*What this task involves*
The full listing needs to be output exactly.
:: Dataset extract ::
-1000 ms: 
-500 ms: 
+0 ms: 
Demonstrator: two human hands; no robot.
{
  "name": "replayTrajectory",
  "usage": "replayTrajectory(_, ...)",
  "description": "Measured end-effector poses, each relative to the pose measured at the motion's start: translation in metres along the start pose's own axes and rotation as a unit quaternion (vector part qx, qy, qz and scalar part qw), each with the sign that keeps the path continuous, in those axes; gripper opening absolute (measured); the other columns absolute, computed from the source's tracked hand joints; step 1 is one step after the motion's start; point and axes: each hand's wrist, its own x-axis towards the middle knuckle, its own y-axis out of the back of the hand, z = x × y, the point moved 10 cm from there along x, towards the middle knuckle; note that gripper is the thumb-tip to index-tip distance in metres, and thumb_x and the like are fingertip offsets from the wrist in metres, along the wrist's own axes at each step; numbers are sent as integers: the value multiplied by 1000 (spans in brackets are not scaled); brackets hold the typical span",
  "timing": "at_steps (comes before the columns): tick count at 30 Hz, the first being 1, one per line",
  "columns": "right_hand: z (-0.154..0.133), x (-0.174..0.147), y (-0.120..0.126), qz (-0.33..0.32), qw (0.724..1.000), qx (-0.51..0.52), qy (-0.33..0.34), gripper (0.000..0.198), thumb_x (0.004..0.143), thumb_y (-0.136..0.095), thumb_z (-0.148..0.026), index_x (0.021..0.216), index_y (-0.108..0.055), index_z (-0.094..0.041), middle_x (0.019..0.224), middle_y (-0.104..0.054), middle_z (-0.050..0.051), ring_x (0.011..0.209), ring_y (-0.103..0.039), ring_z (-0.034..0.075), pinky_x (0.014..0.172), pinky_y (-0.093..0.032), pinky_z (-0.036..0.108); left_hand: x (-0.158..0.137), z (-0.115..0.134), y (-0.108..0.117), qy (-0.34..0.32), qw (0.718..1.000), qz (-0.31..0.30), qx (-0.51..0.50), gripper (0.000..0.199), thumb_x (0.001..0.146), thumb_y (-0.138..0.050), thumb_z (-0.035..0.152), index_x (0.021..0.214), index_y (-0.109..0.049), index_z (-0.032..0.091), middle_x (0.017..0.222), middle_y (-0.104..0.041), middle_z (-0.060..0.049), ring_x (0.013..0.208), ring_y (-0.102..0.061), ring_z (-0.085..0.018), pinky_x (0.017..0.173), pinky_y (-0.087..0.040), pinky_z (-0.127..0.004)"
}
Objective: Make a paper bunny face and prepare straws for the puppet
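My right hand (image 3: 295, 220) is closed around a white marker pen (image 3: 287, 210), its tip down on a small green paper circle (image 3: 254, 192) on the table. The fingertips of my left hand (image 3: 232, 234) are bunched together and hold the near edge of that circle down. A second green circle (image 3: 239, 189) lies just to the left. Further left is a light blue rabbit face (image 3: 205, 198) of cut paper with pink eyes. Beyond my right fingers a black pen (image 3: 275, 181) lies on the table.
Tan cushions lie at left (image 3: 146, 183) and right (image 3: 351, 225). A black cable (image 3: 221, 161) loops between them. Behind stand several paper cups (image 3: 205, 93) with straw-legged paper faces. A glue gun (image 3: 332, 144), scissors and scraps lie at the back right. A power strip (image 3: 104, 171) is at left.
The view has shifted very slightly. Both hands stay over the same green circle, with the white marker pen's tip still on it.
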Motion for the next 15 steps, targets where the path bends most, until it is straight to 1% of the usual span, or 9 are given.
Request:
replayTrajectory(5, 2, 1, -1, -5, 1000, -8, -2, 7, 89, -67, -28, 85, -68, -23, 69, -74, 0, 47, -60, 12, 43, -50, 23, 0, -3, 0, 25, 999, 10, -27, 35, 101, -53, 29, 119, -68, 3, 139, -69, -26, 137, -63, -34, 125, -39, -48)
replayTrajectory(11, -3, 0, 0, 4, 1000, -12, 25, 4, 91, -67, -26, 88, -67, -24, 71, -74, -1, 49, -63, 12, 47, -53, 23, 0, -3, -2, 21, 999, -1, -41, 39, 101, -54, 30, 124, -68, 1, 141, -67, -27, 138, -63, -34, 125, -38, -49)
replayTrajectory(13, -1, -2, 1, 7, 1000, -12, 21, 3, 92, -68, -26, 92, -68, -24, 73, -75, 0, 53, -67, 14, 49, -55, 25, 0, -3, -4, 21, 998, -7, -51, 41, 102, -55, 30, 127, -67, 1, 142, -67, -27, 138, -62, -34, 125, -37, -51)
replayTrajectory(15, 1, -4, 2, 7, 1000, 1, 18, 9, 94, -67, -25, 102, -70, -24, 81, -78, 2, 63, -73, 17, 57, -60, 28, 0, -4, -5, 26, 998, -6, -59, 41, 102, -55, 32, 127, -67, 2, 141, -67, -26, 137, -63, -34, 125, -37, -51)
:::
*Task solution*
-1000 ms: 
-500 ms: 
+0 ms: 
Demonstrator: two human hands; no robot.
{
  "name": "replayTrajectory",
  "usage": "replayTrajectory(_, ...)",
  "description": "Measured end-effector poses, each relative to the pose measured at the motion's start: translation in metres along the start pose's own axes and rotation as a unit quaternion (vector part qx, qy, qz and scalar part qw), each with the sign that keeps the path continuous, in those axes; gripper opening absolute (measured); the other columns absolute, computed from the source's tracked hand joints; step 1 is one step after the motion's start; point and axes: each hand's wrist, its own x-axis towards the middle knuckle, its own y-axis out of the back of the hand, z = x × y, the point moved 10 cm from there along x, towards the middle knuckle; note that gripper is the thumb-tip to index-tip distance in metres, and thumb_x and the like are fingertip offsets from the wrist in metres, along the wrist's own axes at each step; numbers are sent as integers: the value multiplied by 1000 (spans in brackets are not scaled); brackets hold the typical span",
  "timing": "at_steps (comes before the columns): tick count at 30 Hz, the first being 1, one per line",
  "columns": "right_hand: z (-0.154..0.133), x (-0.174..0.147), y (-0.120..0.126), qz (-0.33..0.32), qw (0.724..1.000), qx (-0.51..0.52), qy (-0.33..0.34), gripper (0.000..0.198), thumb_x (0.004..0.143), thumb_y (-0.136..0.095), thumb_z (-0.148..0.026), index_x (0.021..0.216), index_y (-0.108..0.055), index_z (-0.094..0.041), middle_x (0.019..0.224), middle_y (-0.104..0.054), middle_z (-0.050..0.051), ring_x (0.011..0.209), ring_y (-0.103..0.039), ring_z (-0.034..0.075), pinky_x (0.014..0.172), pinky_y (-0.093..0.032), pinky_z (-0.036..0.108); left_hand: x (-0.158..0.137), z (-0.115..0.134), y (-0.108..0.117), qy (-0.34..0.32), qw (0.718..1.000), qz (-0.31..0.30), qx (-0.51..0.50), gripper (0.000..0.199), thumb_x (0.001..0.146), thumb_y (-0.138..0.050), thumb_z (-0.035..0.152), index_x (0.021..0.214), index_y (-0.109..0.049), index_z (-0.032..0.091), middle_x (0.017..0.222), middle_y (-0.104..0.041), middle_z (-0.060..0.049), ring_x (0.013..0.208), ring_y (-0.102..0.061), ring_z (-0.085..0.018), pinky_x (0.017..0.173), pinky_y (-0.087..0.040), pinky_z (-0.127..0.004)"
}
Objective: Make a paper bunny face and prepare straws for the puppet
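My right hand (image 3: 295, 220) is closed around a white marker pen (image 3: 287, 210), its tip down on a small green paper circle (image 3: 254, 192) on the table. The fingertips of my left hand (image 3: 232, 234) are bunched together and hold the near edge of that circle down. A second green circle (image 3: 239, 189) lies just to the left. Further left is a light blue rabbit face (image 3: 205, 198) of cut paper with pink eyes. Beyond my right fingers a black pen (image 3: 275, 181) lies on the table.
Tan cushions lie at left (image 3: 146, 183) and right (image 3: 351, 225). A black cable (image 3: 221, 161) loops between them. Behind stand several paper cups (image 3: 205, 93) with straw-legged paper faces. A glue gun (image 3: 332, 144), scissors and scraps lie at the back right. A power strip (image 3: 104, 171) is at left.
The view has shifted very slightly. Both hands stay over the same green circle, with the white marker pen's tip still on it.
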Motion for the next 15 steps, targets where the path bends most, until it is straight to 1% of the usual span, or 9 are given.
Request:
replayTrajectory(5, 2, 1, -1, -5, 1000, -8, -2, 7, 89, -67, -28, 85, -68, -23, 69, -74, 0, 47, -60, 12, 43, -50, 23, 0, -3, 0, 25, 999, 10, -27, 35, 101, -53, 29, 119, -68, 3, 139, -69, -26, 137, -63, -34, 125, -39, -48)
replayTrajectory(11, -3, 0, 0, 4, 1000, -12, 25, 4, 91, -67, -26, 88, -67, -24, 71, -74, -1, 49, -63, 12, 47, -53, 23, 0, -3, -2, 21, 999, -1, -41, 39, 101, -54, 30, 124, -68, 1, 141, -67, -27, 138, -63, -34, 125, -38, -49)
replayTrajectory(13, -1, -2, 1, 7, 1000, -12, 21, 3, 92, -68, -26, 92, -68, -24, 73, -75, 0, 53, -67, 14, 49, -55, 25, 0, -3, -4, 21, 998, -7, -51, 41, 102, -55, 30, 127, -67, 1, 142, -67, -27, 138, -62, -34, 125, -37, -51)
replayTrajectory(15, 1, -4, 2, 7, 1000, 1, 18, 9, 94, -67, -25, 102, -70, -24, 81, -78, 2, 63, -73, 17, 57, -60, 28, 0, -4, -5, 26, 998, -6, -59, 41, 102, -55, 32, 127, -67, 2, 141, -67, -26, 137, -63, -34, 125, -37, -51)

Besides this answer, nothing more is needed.